◆ **What is needed**: Within these entries, which lines include the string "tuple"? Copy each one.

Stored records:
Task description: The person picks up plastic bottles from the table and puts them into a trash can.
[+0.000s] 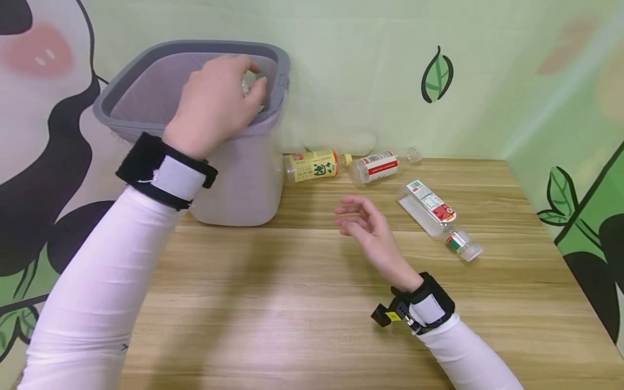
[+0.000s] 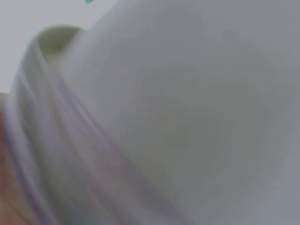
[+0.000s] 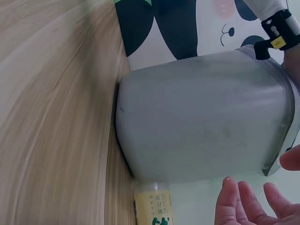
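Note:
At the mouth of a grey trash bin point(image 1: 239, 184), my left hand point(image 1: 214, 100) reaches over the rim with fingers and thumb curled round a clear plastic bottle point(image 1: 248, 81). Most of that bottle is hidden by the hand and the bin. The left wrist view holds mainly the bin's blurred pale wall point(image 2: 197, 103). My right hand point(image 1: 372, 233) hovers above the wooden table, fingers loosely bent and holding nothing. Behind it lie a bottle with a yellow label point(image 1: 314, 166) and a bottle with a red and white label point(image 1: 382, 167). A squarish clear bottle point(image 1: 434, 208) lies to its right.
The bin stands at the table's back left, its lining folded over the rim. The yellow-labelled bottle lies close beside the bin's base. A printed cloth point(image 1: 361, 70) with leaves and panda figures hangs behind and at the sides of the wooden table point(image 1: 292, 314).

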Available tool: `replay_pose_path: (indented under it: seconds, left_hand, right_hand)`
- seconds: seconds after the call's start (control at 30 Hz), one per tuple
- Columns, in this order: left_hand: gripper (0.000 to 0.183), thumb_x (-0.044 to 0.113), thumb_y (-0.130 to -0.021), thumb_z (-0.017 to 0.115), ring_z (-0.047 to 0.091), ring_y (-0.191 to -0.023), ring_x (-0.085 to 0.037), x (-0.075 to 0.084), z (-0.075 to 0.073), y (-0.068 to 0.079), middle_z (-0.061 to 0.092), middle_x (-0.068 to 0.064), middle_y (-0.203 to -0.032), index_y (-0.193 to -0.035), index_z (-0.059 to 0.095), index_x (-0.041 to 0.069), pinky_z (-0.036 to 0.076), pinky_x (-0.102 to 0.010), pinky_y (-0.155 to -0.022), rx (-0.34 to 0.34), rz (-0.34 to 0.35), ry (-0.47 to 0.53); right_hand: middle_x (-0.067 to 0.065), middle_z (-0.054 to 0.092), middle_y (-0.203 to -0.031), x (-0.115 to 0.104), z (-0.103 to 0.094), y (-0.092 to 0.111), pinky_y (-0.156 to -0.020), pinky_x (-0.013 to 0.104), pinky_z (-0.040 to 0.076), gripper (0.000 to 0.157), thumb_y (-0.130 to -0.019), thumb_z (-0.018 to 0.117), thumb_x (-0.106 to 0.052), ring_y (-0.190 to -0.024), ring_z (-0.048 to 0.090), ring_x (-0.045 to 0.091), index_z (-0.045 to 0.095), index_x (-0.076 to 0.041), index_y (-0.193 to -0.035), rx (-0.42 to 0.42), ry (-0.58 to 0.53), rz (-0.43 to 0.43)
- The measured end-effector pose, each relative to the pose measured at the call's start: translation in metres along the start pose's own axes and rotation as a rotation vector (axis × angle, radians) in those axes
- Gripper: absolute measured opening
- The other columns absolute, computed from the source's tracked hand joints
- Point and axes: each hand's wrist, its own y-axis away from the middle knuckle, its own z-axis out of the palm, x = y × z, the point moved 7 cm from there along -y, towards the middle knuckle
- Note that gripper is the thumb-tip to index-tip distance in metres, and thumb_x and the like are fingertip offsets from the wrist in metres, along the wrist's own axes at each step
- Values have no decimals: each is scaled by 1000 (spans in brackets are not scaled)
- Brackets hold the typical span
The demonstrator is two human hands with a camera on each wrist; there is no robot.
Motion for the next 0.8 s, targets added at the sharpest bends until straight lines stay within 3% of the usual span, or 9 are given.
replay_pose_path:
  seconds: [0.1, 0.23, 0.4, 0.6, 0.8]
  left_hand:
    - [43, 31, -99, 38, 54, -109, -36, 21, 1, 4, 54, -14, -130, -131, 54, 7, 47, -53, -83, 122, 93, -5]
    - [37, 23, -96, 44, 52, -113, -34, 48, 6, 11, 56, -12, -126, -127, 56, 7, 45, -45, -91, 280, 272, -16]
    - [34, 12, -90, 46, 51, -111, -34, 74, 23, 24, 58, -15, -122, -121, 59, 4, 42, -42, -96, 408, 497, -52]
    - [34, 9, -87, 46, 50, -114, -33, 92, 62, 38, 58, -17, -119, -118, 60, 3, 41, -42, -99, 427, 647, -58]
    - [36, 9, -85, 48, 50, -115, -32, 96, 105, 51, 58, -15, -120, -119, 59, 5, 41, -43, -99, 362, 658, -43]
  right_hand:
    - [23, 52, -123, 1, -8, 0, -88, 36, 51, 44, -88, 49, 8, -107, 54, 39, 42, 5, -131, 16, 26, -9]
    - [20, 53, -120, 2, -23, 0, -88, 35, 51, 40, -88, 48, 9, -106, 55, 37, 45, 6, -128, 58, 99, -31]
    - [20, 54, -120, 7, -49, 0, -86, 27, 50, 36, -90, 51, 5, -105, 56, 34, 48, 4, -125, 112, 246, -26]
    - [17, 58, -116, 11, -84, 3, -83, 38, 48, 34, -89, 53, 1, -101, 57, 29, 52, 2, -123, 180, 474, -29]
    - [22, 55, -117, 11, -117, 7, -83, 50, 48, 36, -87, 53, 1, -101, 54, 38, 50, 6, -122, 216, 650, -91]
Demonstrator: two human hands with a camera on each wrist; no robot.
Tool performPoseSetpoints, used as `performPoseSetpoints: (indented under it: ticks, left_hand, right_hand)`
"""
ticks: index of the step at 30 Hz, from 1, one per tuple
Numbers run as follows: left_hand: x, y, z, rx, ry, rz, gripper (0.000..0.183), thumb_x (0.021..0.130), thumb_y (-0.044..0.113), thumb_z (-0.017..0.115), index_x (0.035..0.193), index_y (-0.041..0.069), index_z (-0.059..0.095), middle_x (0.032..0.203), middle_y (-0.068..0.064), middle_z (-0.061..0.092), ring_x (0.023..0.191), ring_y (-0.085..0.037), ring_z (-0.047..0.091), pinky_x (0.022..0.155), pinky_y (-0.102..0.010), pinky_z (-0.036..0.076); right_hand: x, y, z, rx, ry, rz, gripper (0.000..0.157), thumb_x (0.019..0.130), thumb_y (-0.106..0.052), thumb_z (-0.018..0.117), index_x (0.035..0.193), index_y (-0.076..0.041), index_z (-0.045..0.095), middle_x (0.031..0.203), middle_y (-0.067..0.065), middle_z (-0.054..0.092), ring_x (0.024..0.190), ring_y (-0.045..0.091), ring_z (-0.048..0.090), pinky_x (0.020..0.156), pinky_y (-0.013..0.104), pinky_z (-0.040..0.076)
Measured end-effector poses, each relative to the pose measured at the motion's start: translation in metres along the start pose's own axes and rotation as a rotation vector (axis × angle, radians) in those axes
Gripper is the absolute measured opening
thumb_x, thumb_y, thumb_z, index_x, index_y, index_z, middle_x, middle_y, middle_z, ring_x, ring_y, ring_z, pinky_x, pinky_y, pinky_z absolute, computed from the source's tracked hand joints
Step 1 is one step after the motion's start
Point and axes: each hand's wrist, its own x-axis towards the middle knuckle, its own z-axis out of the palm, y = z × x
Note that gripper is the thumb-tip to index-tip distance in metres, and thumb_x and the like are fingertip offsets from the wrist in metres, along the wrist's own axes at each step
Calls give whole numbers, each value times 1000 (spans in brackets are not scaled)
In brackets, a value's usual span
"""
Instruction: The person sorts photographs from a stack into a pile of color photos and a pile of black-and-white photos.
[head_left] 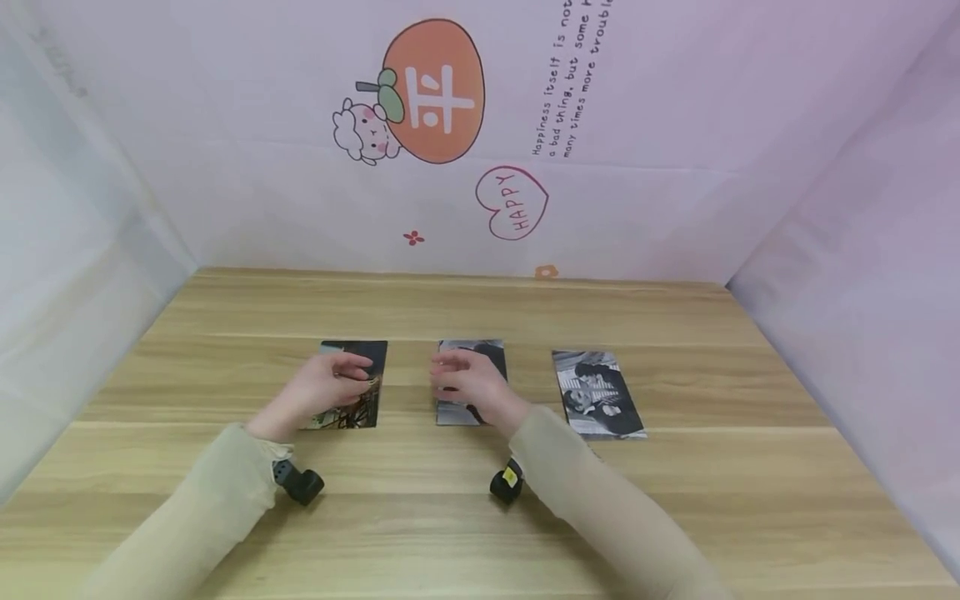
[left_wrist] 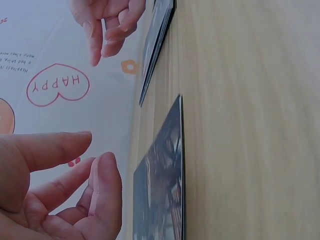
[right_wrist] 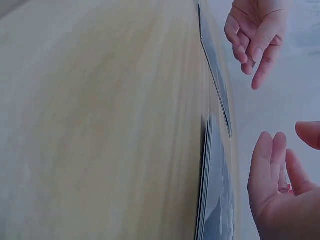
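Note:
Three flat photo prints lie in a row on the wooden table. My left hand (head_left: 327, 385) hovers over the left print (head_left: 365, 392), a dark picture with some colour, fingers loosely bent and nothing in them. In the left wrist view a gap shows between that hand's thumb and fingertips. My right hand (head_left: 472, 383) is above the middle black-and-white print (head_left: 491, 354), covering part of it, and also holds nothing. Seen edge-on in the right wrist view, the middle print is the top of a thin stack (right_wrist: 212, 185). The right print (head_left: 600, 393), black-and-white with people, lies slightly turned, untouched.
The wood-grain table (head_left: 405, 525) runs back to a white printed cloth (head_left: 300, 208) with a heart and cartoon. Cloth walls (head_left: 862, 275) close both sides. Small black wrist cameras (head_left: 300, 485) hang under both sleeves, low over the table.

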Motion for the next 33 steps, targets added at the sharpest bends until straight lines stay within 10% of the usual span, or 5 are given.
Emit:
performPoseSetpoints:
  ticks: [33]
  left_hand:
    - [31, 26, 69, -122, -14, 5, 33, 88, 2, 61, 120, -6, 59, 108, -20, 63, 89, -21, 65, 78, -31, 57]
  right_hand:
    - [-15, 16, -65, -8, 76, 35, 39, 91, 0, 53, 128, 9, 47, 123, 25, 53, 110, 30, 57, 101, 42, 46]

◆ **Completed task**:
- seconds: seconds after the call's start (control at 30 Hz), one per tuple
ticks: index of the step at 30 Hz, from 1, one per tuple

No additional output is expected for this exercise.